◆ WHAT TO PRODUCE: Write out, from the entries below, exactly the lines that run between the lines holding "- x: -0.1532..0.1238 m" and "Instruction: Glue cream", inclusive, and stop there.

Collected data:
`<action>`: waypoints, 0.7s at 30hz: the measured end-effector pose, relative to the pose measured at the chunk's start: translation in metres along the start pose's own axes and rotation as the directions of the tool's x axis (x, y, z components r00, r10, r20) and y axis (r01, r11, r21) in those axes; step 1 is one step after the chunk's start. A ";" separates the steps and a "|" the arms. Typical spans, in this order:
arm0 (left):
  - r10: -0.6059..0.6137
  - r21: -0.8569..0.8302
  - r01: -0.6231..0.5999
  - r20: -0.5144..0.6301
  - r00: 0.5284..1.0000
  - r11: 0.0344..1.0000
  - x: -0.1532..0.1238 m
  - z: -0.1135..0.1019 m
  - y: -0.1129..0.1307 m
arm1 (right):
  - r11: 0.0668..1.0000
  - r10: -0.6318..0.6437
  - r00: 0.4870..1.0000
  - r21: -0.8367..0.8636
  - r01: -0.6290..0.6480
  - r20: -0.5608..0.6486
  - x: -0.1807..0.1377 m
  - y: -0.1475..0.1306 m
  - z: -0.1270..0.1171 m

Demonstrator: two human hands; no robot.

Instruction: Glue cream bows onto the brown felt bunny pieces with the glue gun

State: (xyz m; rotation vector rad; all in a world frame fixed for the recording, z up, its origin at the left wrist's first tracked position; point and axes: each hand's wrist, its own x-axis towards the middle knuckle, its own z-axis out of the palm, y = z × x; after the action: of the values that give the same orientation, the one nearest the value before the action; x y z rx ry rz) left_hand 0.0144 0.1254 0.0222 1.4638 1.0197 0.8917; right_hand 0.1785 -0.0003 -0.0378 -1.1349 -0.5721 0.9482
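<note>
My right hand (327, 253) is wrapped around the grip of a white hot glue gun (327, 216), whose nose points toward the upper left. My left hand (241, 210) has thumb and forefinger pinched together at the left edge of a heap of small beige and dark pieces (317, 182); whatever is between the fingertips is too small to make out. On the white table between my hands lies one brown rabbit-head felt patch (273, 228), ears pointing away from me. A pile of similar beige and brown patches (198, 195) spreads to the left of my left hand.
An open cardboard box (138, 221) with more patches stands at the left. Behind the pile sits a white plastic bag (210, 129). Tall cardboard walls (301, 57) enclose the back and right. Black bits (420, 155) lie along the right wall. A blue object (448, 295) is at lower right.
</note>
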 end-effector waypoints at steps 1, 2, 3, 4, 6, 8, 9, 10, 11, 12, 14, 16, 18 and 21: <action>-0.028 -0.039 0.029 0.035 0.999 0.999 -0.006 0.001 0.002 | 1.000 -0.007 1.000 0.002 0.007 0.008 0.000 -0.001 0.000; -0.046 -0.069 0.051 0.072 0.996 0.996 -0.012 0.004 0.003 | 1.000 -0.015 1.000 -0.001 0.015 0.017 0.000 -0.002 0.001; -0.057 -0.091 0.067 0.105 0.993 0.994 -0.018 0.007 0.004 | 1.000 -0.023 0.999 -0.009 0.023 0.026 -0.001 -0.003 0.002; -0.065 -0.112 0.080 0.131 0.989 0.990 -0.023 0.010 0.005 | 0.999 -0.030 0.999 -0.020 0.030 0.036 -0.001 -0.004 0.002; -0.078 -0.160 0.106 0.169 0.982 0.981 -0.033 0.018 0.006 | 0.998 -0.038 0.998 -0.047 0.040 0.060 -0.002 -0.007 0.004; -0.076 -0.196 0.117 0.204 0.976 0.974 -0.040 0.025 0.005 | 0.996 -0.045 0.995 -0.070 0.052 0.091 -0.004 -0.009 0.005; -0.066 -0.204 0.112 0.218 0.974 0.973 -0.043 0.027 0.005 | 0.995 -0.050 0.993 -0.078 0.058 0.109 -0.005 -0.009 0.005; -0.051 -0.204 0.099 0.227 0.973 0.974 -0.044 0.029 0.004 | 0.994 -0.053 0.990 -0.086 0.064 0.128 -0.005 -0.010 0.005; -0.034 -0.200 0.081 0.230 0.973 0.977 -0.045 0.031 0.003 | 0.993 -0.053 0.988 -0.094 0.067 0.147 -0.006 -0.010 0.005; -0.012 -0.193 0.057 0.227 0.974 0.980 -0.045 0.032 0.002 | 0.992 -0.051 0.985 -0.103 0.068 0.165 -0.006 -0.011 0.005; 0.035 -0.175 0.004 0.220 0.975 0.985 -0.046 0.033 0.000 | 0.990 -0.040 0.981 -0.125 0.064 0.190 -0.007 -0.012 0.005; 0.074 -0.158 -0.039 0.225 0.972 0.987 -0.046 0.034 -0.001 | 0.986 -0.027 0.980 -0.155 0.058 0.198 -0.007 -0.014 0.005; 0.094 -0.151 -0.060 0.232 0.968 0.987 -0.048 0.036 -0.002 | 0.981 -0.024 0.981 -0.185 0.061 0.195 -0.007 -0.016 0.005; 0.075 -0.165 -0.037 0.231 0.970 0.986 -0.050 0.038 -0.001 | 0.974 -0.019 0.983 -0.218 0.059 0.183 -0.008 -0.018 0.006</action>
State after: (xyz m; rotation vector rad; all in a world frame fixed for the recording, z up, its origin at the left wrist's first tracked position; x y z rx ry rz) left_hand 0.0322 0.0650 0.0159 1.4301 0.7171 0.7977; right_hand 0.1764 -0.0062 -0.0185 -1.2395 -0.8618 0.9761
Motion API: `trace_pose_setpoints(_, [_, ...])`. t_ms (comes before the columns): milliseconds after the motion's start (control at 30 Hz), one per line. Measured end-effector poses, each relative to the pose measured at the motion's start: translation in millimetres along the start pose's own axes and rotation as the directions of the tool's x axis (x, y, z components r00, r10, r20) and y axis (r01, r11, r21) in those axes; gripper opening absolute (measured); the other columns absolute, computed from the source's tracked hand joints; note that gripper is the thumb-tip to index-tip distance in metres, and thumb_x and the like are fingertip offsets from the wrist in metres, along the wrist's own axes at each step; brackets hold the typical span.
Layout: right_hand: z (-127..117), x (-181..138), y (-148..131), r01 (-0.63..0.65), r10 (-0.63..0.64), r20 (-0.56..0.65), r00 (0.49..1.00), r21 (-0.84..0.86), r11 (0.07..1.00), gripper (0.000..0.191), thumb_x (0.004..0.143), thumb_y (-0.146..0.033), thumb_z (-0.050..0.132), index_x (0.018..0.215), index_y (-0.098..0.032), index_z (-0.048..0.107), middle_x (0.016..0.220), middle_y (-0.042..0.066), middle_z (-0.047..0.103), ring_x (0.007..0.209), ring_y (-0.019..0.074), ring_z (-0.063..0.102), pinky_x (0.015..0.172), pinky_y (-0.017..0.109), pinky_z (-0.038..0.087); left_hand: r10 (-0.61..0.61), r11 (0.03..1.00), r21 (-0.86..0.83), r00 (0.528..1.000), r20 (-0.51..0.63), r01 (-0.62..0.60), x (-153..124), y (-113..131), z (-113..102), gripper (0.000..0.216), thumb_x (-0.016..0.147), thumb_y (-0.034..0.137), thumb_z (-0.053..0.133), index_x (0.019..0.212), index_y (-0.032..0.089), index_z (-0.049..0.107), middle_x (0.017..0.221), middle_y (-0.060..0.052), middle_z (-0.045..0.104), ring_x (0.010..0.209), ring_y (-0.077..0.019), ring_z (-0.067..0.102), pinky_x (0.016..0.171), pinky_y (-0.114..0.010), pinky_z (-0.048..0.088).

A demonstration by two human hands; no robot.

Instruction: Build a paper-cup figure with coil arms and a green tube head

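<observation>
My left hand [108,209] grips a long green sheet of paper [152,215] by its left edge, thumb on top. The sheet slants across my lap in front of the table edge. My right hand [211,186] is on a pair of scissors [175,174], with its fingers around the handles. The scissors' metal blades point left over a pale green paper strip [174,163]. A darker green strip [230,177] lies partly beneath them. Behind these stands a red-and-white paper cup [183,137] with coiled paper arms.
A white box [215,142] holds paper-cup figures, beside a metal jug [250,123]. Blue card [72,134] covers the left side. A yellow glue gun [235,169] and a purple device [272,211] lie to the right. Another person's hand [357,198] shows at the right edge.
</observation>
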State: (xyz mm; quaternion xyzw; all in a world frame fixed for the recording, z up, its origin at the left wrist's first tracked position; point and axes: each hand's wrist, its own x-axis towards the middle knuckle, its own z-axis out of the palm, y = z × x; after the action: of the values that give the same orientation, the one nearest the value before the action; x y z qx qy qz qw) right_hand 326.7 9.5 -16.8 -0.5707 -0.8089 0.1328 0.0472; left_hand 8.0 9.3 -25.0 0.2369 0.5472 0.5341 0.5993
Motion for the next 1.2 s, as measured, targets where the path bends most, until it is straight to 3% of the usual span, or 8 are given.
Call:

◆ RESULT BELOW:
  - x: -0.1532..0.1238 m
  - z: -0.1135..0.1019 m
  - y: -0.1129..0.1307 m
arm1 (right):
  - r11: 0.0668..1.0000
  - r10: -0.6318..0.6437
  - r00: 0.4870..1.0000
  - r21: -0.8367..0.8636
  - r01: -0.6290..0.6480
  - r20: -0.5608..0.6486
  - x: -0.1807..0.1377 m
  - y: -0.1475..0.1306 m
  - z: -0.1270..0.1171 m

Demonstrator: two human hands; no robot.

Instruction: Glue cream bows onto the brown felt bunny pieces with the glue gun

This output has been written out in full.